Brittany Daughtry, Shoukhrat Mitalipov

    Research output: Contribution to journalArticle

    29 Scopus citations

    Abstract

    Embryonic stem cells (ESCs) have the potential to provide unlimited cells and tissues for regenerative medicine. ESCs derived from fertilized embryos, however, will most likely be rejected by a patient's immune system unless appropriately immunomatched. Pluripotent stem cells (PSCs) genetically identical to a patient can now be established by reprogramming of somatic cells. However, practical applications of PSCs for personalized therapies are projected to be unfeasible because of the enormous cost and time required to produce clinical-grade cells for each patient.
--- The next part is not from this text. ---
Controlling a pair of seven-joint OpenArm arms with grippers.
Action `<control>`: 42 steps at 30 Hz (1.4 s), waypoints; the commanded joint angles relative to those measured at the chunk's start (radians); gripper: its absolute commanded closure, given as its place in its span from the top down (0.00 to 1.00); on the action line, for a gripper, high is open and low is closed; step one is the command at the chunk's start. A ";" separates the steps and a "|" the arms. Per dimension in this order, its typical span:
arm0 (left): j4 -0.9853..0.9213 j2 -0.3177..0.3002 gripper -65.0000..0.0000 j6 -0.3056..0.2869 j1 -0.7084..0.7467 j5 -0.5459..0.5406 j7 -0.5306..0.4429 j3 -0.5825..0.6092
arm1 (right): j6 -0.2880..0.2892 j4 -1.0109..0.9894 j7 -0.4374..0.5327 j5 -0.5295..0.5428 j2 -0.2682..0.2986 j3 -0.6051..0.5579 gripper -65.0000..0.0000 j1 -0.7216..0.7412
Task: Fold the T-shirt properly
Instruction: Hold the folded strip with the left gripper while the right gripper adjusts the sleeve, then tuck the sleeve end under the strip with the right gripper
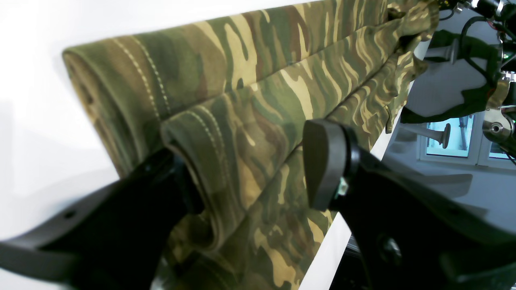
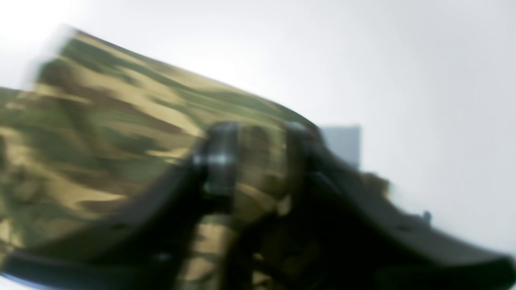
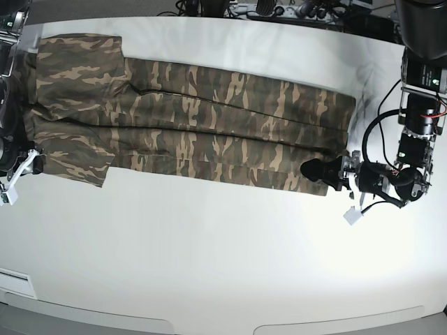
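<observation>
The camouflage T-shirt [image 3: 209, 118] lies stretched across the white table [image 3: 209, 258], folded lengthwise into a long band, with its sleeves at the left end. My left gripper [image 3: 323, 171] sits at the shirt's near right corner. In the left wrist view it [image 1: 250, 173] stands open, and a rolled hem fold of the T-shirt [image 1: 258, 80] lies between its fingers, against the left one. In the right wrist view, which is blurred, my right gripper [image 2: 260, 157] has bunched T-shirt [image 2: 100, 141] cloth between its fingers. Whether they pinch the cloth is unclear.
The left arm's body and cables [image 3: 412, 139] stand at the table's right edge, with a white tag [image 3: 353, 215] hanging beside them. A white bracket [image 3: 14, 183] sticks out at the left edge. Equipment lines the table's far edge [image 3: 293, 8].
</observation>
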 commanded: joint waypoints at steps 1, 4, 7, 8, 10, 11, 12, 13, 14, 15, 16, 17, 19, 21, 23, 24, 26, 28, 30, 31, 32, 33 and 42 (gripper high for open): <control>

ESCs derived from parthenogenetic embryos (pESCs) that are homozygous for human leukocyte antigens may serve as an attractive alternative for immunomatched therapies for a large population of patients. In this study, we describe the biology and genetic nature of mammalian parthenogenesis and review potential advantages and limitations of pESCs for cell-based therapies.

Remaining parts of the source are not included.